> _WHAT THE TASK ASKS_
Copy down the listing below exactly. Do not include pictures.

***** DATA SEGMENT *****

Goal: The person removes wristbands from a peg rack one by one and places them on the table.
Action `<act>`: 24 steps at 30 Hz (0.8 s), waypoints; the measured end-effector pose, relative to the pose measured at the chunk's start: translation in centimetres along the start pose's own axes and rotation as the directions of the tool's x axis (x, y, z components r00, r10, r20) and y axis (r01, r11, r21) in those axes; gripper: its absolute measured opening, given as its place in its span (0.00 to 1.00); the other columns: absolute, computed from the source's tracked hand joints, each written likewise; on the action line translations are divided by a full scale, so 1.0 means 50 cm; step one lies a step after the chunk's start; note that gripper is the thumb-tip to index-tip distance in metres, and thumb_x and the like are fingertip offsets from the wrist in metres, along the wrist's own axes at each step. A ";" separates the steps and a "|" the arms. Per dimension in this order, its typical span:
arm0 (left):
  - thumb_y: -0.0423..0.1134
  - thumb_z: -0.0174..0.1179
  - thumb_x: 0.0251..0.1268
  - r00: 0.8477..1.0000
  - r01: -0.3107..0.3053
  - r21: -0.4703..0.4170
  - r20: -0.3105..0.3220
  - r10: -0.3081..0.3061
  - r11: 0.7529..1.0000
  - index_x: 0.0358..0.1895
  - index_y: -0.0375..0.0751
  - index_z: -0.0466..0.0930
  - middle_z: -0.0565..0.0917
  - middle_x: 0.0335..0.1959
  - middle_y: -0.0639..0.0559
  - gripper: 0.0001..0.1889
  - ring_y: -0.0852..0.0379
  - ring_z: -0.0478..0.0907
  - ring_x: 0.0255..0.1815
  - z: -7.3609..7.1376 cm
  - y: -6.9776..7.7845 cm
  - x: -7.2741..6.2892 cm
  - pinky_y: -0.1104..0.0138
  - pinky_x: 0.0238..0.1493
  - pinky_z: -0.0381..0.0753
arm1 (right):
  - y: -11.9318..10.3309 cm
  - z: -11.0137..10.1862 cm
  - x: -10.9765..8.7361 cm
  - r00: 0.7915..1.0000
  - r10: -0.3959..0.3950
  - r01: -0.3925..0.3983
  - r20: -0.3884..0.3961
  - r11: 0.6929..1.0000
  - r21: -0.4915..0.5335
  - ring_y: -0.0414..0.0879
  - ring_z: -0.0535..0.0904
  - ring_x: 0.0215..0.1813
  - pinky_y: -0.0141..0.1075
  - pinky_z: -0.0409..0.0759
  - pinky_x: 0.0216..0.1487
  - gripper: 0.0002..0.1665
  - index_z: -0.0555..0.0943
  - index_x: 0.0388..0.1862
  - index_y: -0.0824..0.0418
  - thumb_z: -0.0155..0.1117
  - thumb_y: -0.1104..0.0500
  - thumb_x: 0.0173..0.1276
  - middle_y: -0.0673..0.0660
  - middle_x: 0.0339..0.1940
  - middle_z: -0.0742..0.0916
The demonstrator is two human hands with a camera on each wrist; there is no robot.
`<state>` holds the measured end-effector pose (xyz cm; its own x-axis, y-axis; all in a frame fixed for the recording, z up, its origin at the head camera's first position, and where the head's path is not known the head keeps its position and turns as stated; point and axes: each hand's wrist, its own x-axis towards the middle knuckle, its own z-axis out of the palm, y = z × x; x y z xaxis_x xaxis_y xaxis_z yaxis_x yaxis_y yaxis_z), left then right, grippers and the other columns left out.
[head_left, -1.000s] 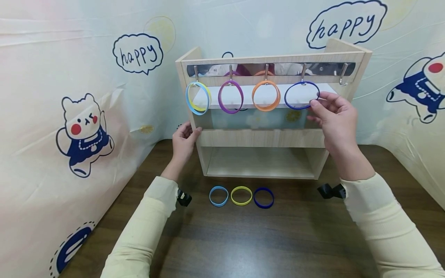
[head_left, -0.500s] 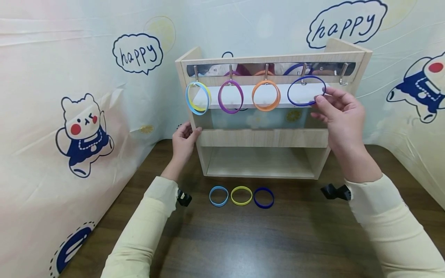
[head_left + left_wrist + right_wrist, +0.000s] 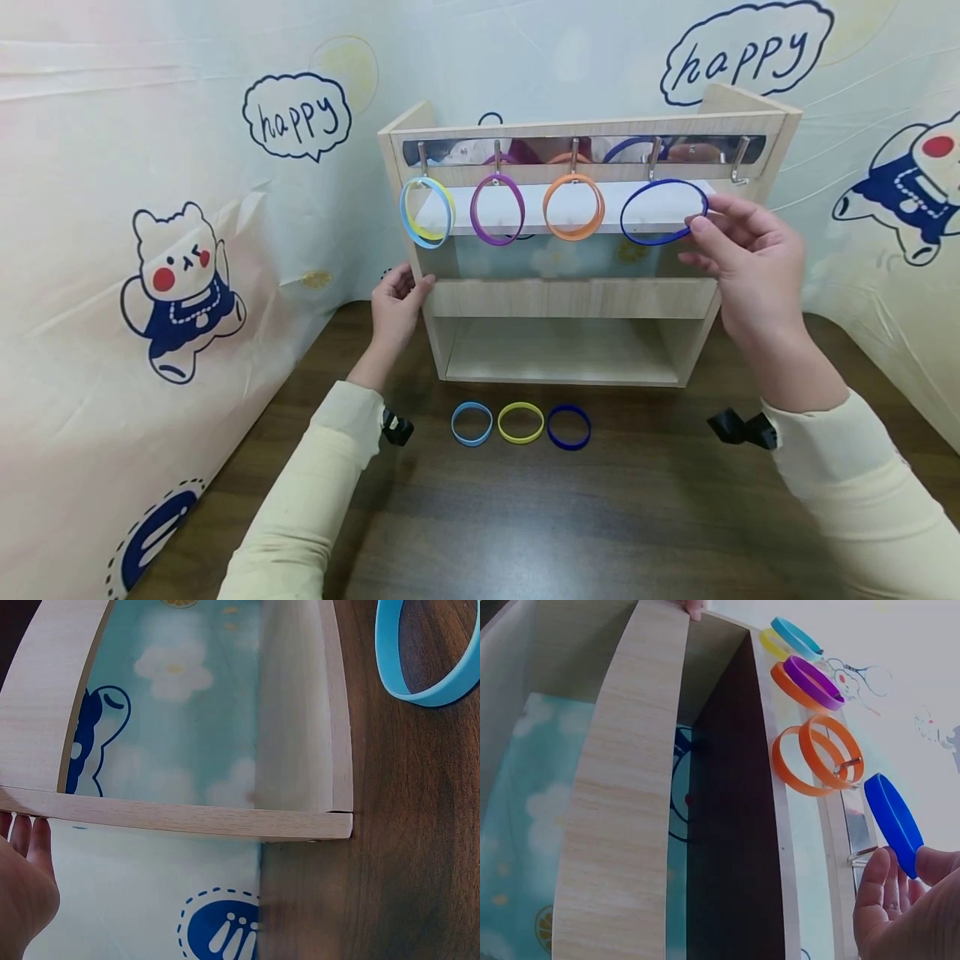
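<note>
My right hand (image 3: 757, 271) pinches a dark blue silicone wristband (image 3: 894, 817) between thumb and fingers, in front of the fourth hook (image 3: 655, 158). In the right wrist view the band stands apart from the hook's tip. My left hand (image 3: 397, 308) holds the left side panel of a wooden shelf (image 3: 570, 297), thumb at the front edge; its fingertips touch the outer face in the left wrist view. Light blue (image 3: 406, 218) and yellow (image 3: 448, 204) bands hang on the first hook, purple (image 3: 474, 208) on the second, orange (image 3: 600, 208) on the third.
On the table before the shelf lie a light blue band (image 3: 454, 429), a yellow band (image 3: 522, 441) and a dark blue band (image 3: 570, 447). A bare fifth hook (image 3: 740, 158) is at the right end of the metal strip. Printed cloth (image 3: 300, 225) surrounds the table.
My right hand has drawn the dark blue wristband off towards the right and towards me, away from the fourth hook. My left hand has stayed at the side panel.
</note>
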<state>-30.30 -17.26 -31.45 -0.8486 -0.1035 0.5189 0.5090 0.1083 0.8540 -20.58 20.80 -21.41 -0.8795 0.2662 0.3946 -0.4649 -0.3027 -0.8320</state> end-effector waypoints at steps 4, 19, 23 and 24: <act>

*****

> _SOLVED EXERCISE_
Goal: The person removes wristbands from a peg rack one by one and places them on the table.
Action `<act>`: 24 steps at 30 Hz (0.8 s), waypoints; the measured end-effector pose, relative to the pose measured at the chunk's start: translation in centimetres along the start pose's own axes and rotation as the directions of the tool's x axis (x, y, z components r00, r10, r20) and y axis (r01, r11, r21) in those axes; gripper: its absolute measured opening, given as its place in its span (0.00 to 1.00); the other columns: absolute, computed from the source's tracked hand joints, each written likewise; on the action line translations are divided by a full scale, so 1.0 means 50 cm; step one lies a step after the chunk's start; note that gripper is the thumb-tip to index-tip distance in metres, and thumb_x and the like are fingertip offsets from the wrist in metres, along the wrist's own axes at each step. A ";" separates the steps and a "|" the arms. Per dimension in this order, its typical span:
arm0 (left):
  - thumb_y: -0.0423..0.1134
  - thumb_z: -0.0174..0.1179
  - thumb_x: 0.0251..0.1268
  - r00: 0.8477..1.0000
  - r01: -0.3107..0.3053
  - r21: -0.4703..0.4170
  - r20: -0.3105..0.3220
  - r10: -0.3081..0.3061
  - r11: 0.7529..1.0000
  - index_x: 0.0358..0.1895
  - index_y: -0.0375..0.0751
  - index_z: -0.0466..0.0930
  - middle_z: -0.0565..0.0917
  - middle_x: 0.0335..0.1959
  - middle_y: -0.0639..0.0559
  - gripper: 0.0001..0.1889
  - ring_y: -0.0852..0.0379
  - ring_z: -0.0478..0.0907
  - ring_x: 0.0255..0.1815
  - z: -7.3609..7.1376 cm
  - y: -6.9776..7.7845 cm
  - x: -7.2741..6.2892 cm
  - pinky_y: -0.1104..0.0138
  - pinky_x: 0.0238..0.1493
  - pinky_z: -0.0381..0.0753
arm1 (right):
  - y: -11.9318..10.3309 cm
  - z: -11.0137..10.1862 cm
  - x: -10.9765..8.7361 cm
  - r00: 0.7915..1.0000
  - r10: -0.3959..0.3950
  - r01: -0.3925..0.3983
  - r20: -0.3884..0.3961
  - r11: 0.6929..1.0000
  - r21: -0.4915..0.5335
  - ring_y: -0.0414..0.0879
  - ring_z: -0.0535..0.0904
  - ring_x: 0.0215..0.1813
  - pinky_y: -0.0141..0.1075
  - pinky_z: -0.0409..0.0759
  - pinky_x: 0.0216..0.1487
  - gripper: 0.0002..0.1665
  - index_z: -0.0555..0.0943
  - index_x: 0.0388..0.1862
  - index_y: -0.0824..0.0418
  - thumb_z: -0.0155..0.1117
  - thumb_y: -0.1104..0.0500
  - thumb_x: 0.0173..0.1276
  - middle_y: -0.0673..0.0660
  - middle_x: 0.0339..0.1940
  - middle_z: -0.0742..0.0916
The demonstrator is two human hands with a camera on each wrist; there is no robot.
`<state>` holds the measured end-effector pose (xyz cm; its own x-axis, y-axis; all in a frame fixed for the recording, z up, its origin at the head camera's first position, and where the head's path is not known the head keeps its position and turns as stated; point and axes: each hand's wrist, its own x-axis towards the middle knuckle, its own z-axis out of the palm, y = z × x; x y z xaxis_x xaxis_y xaxis_z yaxis_x yaxis_y yaxis_z), left then right, grippers and the other columns left out.
[head_left, -1.000s] 
[head_left, -0.500s] 
[head_left + left_wrist + right_wrist, +0.000s] 
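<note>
My right hand (image 3: 757, 271) pinches a dark blue silicone wristband (image 3: 894, 817) between thumb and fingers, in front of the fourth hook (image 3: 655, 158). In the right wrist view the band stands apart from the hook's tip. My left hand (image 3: 397, 308) holds the left side panel of a wooden shelf (image 3: 570, 297), thumb at the front edge; its fingertips touch the outer face in the left wrist view. Light blue (image 3: 406, 218) and yellow (image 3: 448, 204) bands hang on the first hook, purple (image 3: 474, 208) on the second, orange (image 3: 600, 208) on the third.
On the table before the shelf lie a light blue band (image 3: 454, 429), a yellow band (image 3: 522, 441) and a dark blue band (image 3: 570, 447). A bare fifth hook (image 3: 740, 158) is at the right end of the metal strip. Printed cloth (image 3: 300, 225) surrounds the table.
My right hand has drawn the dark blue wristband off towards the right and towards me, away from the fourth hook. My left hand has stayed at the side panel.
</note>
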<state>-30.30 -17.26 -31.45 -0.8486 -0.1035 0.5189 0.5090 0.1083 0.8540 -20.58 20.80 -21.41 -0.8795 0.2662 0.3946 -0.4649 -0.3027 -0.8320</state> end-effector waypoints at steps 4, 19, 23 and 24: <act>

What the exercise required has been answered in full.